5) Se vi state recando a cena da un amico e comprendete che gli altri occupanti dell’ascensore sono senza dubbio invitati anch’essi (sarà facile capirlo dal pacchetto verde con fioccone rosa) sarà bene a quel punto presentarsi.
6) Evitiamo di continuare a premete ripetutamente il bottone del piano come se ci avesse morso la tarantola assassina. L’ascensore non andrà certo più veloce per questo.
Ma il consiglio pi importante è: offrite sempre un bel sorriso! Sarà il modo migliore di far volare i pochi ma lunghissimi secondi di salite e discese!

Buoni maestri, cattivi maestri

Come ha giustamente evidenziato un grande Maestro quando parliamo di “educazione” dovremmo utilizzare questo termine con la sola accezione che gli è propria dal punto di vista etimologico e derivante dal verbo latino “EDUCARE” composto dalla particella ex (da, di, fuori) e ducere (condurre, trarre).
La spiegazione etimologicamente accettata infatti è che questo verbo indichi:”l’aiutare con opportuna disciplina a metter in atto, a svolgerele buone inclinazioni dell’animo e le potenze delle mente, e a combattere le inclinazioni non buone: lo è condur fuori l’uomo dai difetti originali della rozza natura, instillando abiti di moralità e di buona creanza. Altrimenti: allevare, istruire.”
Dal punto di vista prettamente filosofico però la questione pone dei dubbi. Il vocabolo sembra perdere il suo elemento formale per acquistarne uno concettualmente molto più neutro: ossia che il termine “educazione” possa anche predisporre l’uomo ad un comportamento non propriamente corretto, almeno secondo i canoni comuni.
In considerazione di questo possiamo pensare che da un individuo possa venire estrapolata non solo la parte migliore, ma anche quella peggiore che fa leva sulla malvagità, sulla perfidia e sulla scelleratezza, perchè purtroppo tutto ciò è una realtà. Quanto bene conosciamo alcuni esempi di cattivi maestri che purtroppo formano altrettanto terribili discepoli!
Di questo molto hanno dissertato filosofi e poeti e, volgendo lo sguardo e la memoria ad un lontano trascorso liceale, mi sovviene come, sofisticamente parlando, si possa certamente argomentare su entrambi i sensi della parola stessa. Personalmente ne cercherei una certa contestualizzazione moderna.

Calligrafia: esempio di buona educazione.

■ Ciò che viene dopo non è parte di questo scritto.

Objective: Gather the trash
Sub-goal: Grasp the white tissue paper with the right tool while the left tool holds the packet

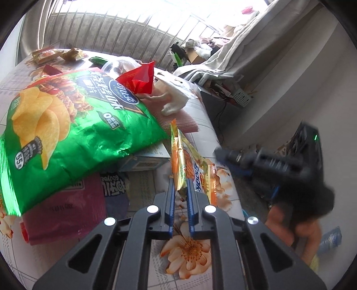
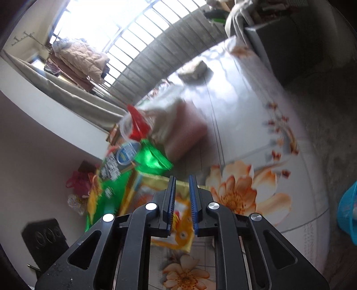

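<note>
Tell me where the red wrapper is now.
In the left wrist view the red wrapper sits upper centre, at the top edge of the green chip bag, beside the white tissue.

Two wrist fisheye views are being aimed down and forward over one littered table.

The left view is being taken close above the floral tablecloth [image 1: 189, 252], facing the barred window [image 1: 125, 13], with the green chip bag [image 1: 73, 125] looming near at left and the other gripper being seen at right. The right view is being taken from the table's other side, tilted and blurred. The chip bag [image 2: 151, 160], tablecloth [image 2: 243, 191] and window [image 2: 125, 33] are being shared by both.
</note>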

Come riprendeva ieri dalle pagine del Corriere delle Sera l’illustre Fulvio Scaparro, docente di Psicopedagogia e Psicologia, nonchè mio esimio (ed indimenticato) professore ai tempi dell’Università, stiamo celebrando da tempo la perdita della calligrafia ovvero della “bella scrittura”.
Nulla ha a che fare con questa mesta considerazione il fatto che sempre più si utilizzino mezzi di comunicazione che poco sfruttino i graziosi svolazzi di una bella frase scritta in semplice italico.
Riflettiamo su quanto ci stupisca oggi il ricevere un messaggio non dico ben scritto, ma più semplicemente appena comprensibile, letto su un pezzo di carta effettivamente tangibile e non virtuale, meglio ancora se gradevole al tatto e preziosa nella tramatura.
Sembra quasi che questa pratica, ormai in via di decadimento, possa perfino riuscire ad elevare il fiero autore ad un più alto rango socioculturale mentre, se solo ci fermassimo a ripensare ai tempi delle nostre nonne, ci sovverrebbe come gli esercizi di calligrafia fossero di uso comune e come anche le istituzioni scolastiche ponessero grande attenzione all’argomento.
Quisquilie? Forse.
Non si pretende certo un messaggio al capoufficio scritto in carattere gotico o in Onciale, eppure concordo con il Professore che l’uso di una scrittura a mano chiara e comprensibile sia invece irrinunciabile segno di educazione, gentilezza e cura non solo verso il prossimo, ma in primo luogo verso noi stessi, per non lasciar cadere nell’oblio quelle “sudate carte” di antica memoria.